---
"Janji yang Tertinggal"
Hari itu hujan deras sejak pagi. Lucien duduk di bangku paling belakang kelas, sesekali mencuri pandang ke arah Aurelia yang sedang sibuk mencatat di depan. Ada banyak hal yang ingin ia katakan, tapi selalu tertahan di tenggorokan.
Hari ini ia berjanji pada dirinya sendiri: aku akan bilang.
Saat bel pulang berbunyi, Aurelia berpamitan. “Aku harus ke perpustakaan sebentar, tunggu aku kalau kamu nggak buru-buru pulang, ya,” katanya sambil tersenyum.
Lucien hanya mengangguk, jantungnya berdebar. Nanti. Aku akan bilang nanti.
Ia menunggu di gerbang sekolah, hujan mulai reda. Namun, suara kecil seorang anak membuatnya menoleh. Di seberang jalan, seorang bocah menangis karena bonekanya jatuh ke tengah jalan. Tanpa pikir panjang, Lucien berlari.

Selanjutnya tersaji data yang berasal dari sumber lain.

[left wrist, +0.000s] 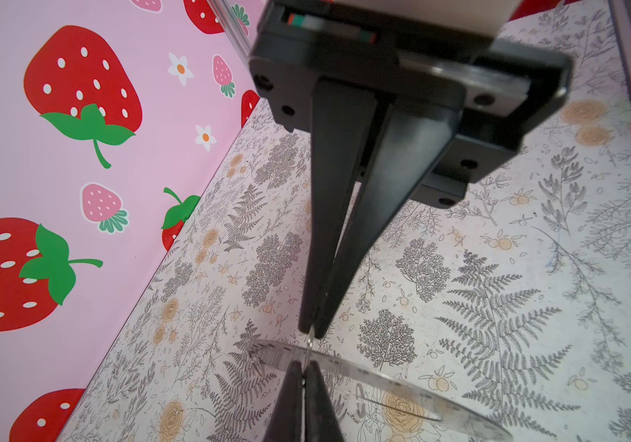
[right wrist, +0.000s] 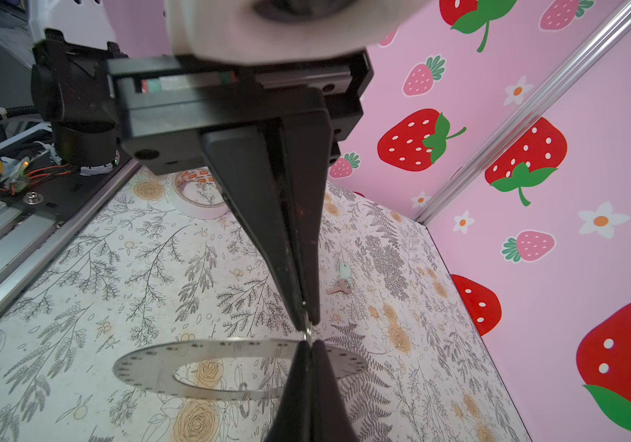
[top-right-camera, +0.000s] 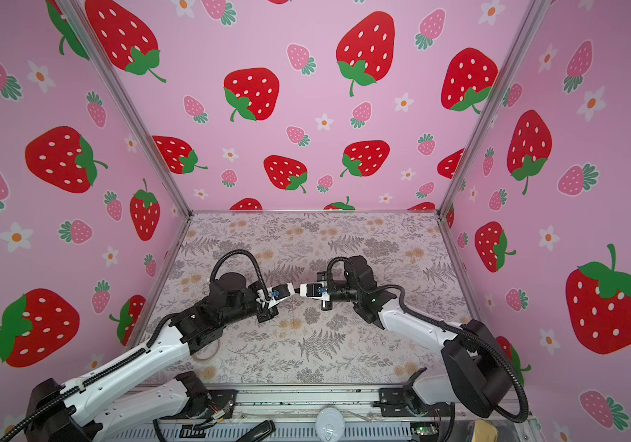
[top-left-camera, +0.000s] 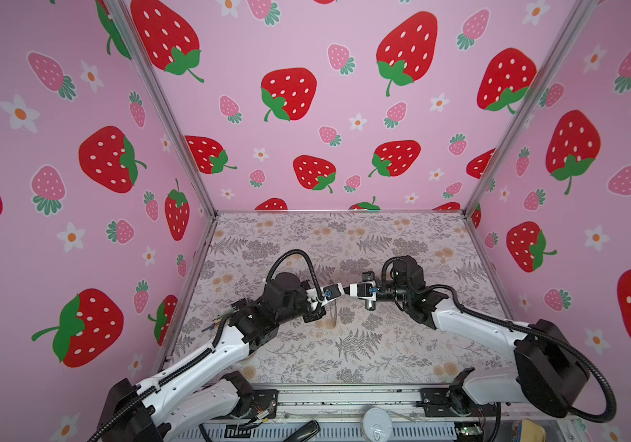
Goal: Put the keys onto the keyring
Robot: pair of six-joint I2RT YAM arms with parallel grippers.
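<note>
The left claw (right wrist: 305, 320) reaches to the middle in mid-air with its tips nearly together; whether they grip anything I cannot tell. Between the two claws' tips sits a small wire loop (right wrist: 307, 333) at the rim of the grey keyring (right wrist: 145, 369). The keyring seems to hang below them, clear of the worktop (right wrist: 115, 268). The right claw (left wrist: 311, 332) is clenched tight on that loop. The key (right wrist: 335, 289), silvery with a pale green tag, lies flat on the worktop, well apart from the keyring and both claws.
</note>
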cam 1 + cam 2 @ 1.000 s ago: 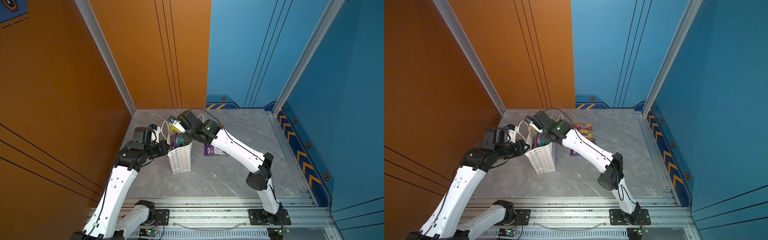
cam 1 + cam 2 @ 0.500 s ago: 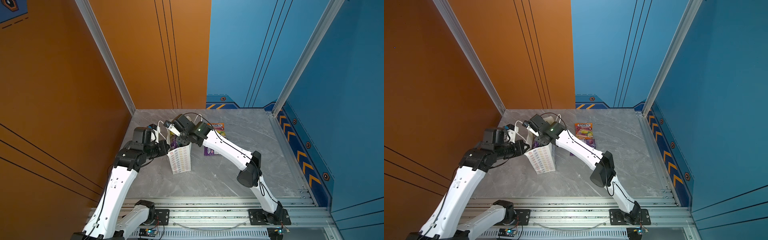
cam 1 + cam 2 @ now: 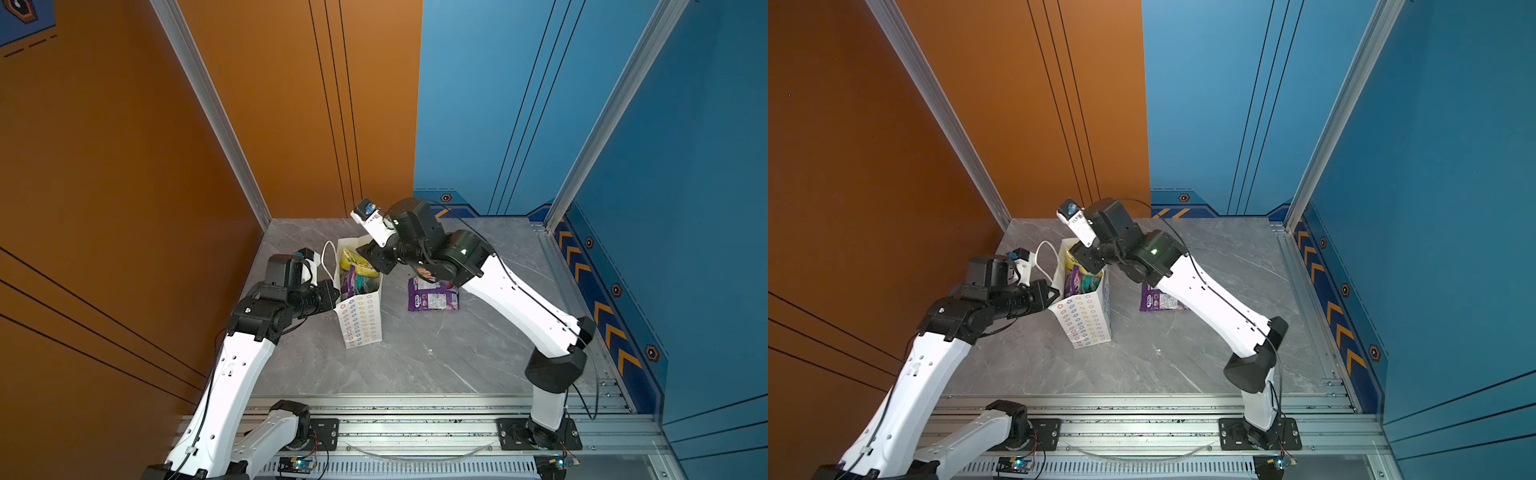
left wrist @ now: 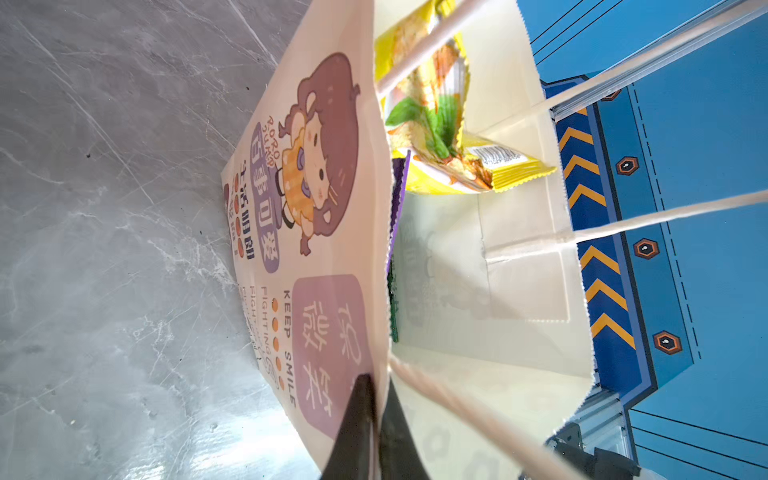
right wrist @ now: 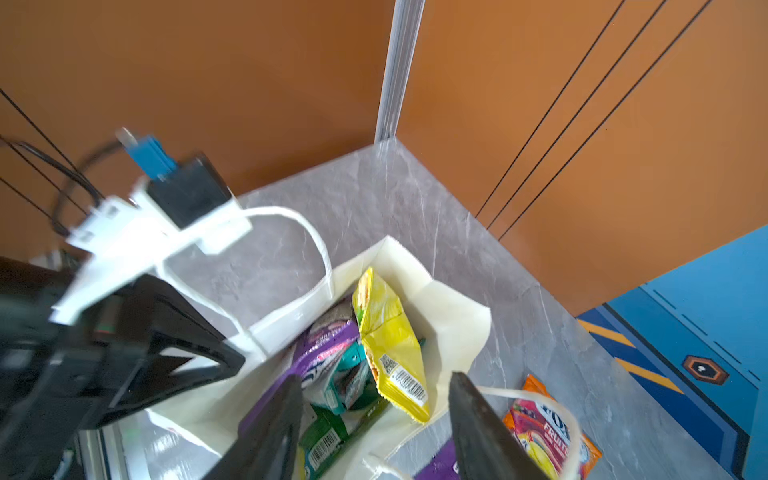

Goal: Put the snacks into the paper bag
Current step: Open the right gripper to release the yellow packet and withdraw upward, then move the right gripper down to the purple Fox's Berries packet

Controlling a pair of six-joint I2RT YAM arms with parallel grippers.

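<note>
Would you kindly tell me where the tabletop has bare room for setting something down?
Bare patches: the grey tabletop between the paper bag and the front rail, and the back right corner. Crowded: around the bag's mouth, and beside it where a purple packet lies.

We note the paper bag upright mid-table, snacks inside it, one packet lying on the table to its right, another beside that.
</note>
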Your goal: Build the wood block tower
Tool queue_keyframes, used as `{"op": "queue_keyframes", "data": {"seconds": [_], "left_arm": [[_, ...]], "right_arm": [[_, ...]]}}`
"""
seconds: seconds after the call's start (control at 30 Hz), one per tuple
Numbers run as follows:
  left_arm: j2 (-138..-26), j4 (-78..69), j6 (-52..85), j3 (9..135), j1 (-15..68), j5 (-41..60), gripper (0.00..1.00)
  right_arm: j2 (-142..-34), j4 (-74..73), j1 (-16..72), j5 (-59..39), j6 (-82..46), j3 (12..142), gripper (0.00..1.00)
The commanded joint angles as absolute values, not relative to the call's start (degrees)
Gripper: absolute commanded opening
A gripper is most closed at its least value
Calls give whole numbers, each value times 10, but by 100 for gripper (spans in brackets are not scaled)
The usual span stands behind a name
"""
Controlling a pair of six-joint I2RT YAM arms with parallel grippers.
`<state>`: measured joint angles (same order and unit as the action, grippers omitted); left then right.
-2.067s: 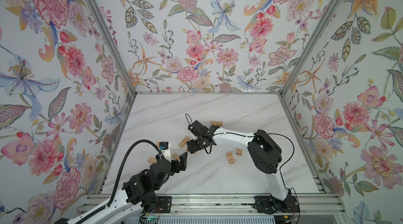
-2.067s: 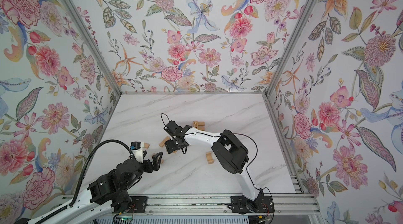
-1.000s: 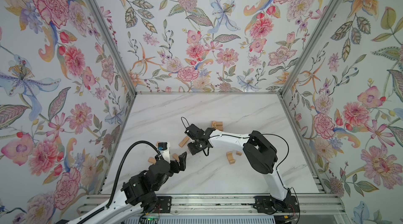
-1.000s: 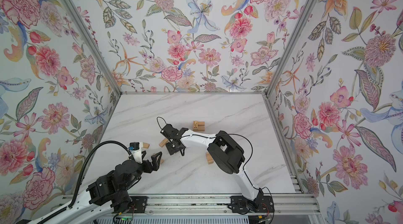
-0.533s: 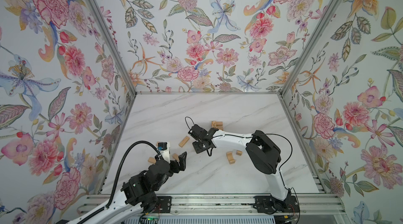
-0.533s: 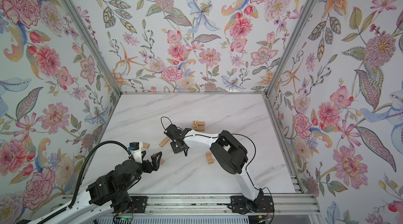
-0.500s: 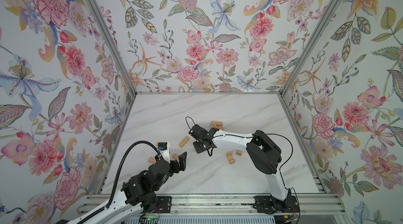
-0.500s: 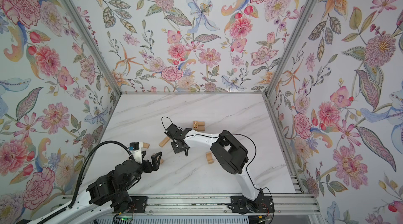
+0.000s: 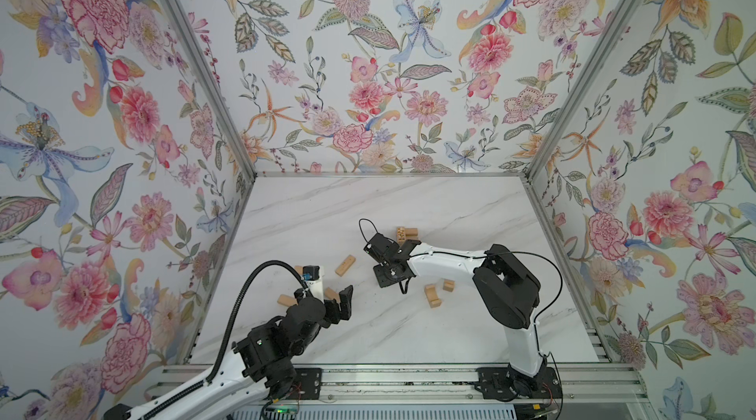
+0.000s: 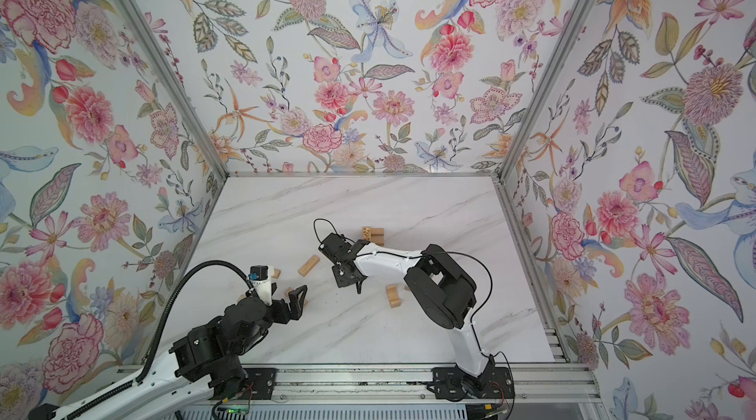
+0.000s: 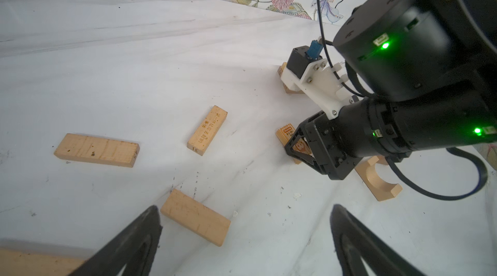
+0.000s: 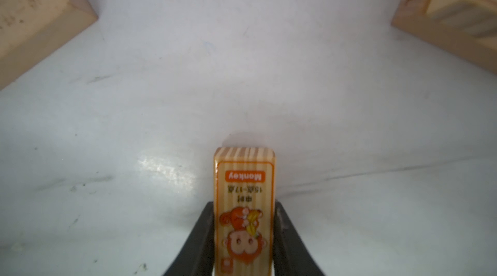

“Jangan di situ! Berhenti!” teriaknya.
Ia berhasil mendorong anak itu ke trotoar. Tapi ia tak sempat menghindar.
BRAK!
Tubuhnya terhempas, darah mengalir hangat di aspal. Kesadarannya meredup. Dalam pandangan kabur, ponselnya bergetar—sebuah pesan dari Aurelia:
"Jangan pulang dulu, ya. Aku mau bilang sesuatu nanti… tentang kita."
Senyum tipis muncul di wajahnya, sebelum semuanya gelap.
---
Malam itu, Aurelia kembali ke sekolah untuk mengambil buku catatannya. Lorong kelas sunyi, hanya suara hujan di luar yang terdengar.
“Aneh… biasanya masih ada satpam,” gumamnya.
Saat berbalik, ia membeku. Di ujung lorong, Lucien berdiri. Pucat, basah, tapi tersenyum.
“Lucien? Kamu masih di sini? Aku—aku mau bilang sesuatu,” katanya sambil melangkah mendekat.
Lucien menggeleng pelan. “Aku tahu. Aku juga mau bilang sesuatu… tapi aku nggak punya banyak waktu, Aurelia.”
Aurelia mengernyit. “Apa maksudmu?”
Lucien mendekat, dan barulah Aurelia melihat darah mengalir dari dadanya, seragamnya sobek. Bau anyir memenuhi udara.
“Lucien…” suaranya bergetar. “Kenapa kamu—”
“Aku udah mati,” bisik Lucien. “Tadi sore. Aku cuma datang untuk bilang… aku cinta kamu. Dari dulu.”
Air mata Aurelia jatuh. “Tidak… jangan ngomong kayak gitu. Ini mimpi, kan?!”
Lucien mengusap pipinya dengan sentuhan dingin. “Kamu harus hidup. Bahagia. Untuk kita berdua.”
Aurelia terisak, memeluknya erat meski tubuh itu terasa dingin dan samar. “Jangan pergi. Aku butuh kamu…”
Lucien tersenyum lemah. “Aku selalu ada di sini.” Ia menyentuh dadanya sendiri, lalu menghilang perlahan dalam pelukan Aurelia, meninggalkan lorong kosong yang berbau darah.
Ponselnya bergetar di saku—pesan yang baru sempat terkirim beberapa detik sebelum Lucien meninggal:
"Aku cinta kamu, Aurelia. Maaf, aku nggak sempat bilang langsung."
Aurelia berlutut di lantai, menatap layar ponsel itu. Di tengah lorong sunyi, ia menangis hingga suara hujan tak lagi terdengar.
Dan sejak malam itu, setiap hujan turun, seseorang bersumpah melihat sosok lelaki pucat berdiri di gerbang sekolah… menunggu seseorang yang tak pernah datang lagi.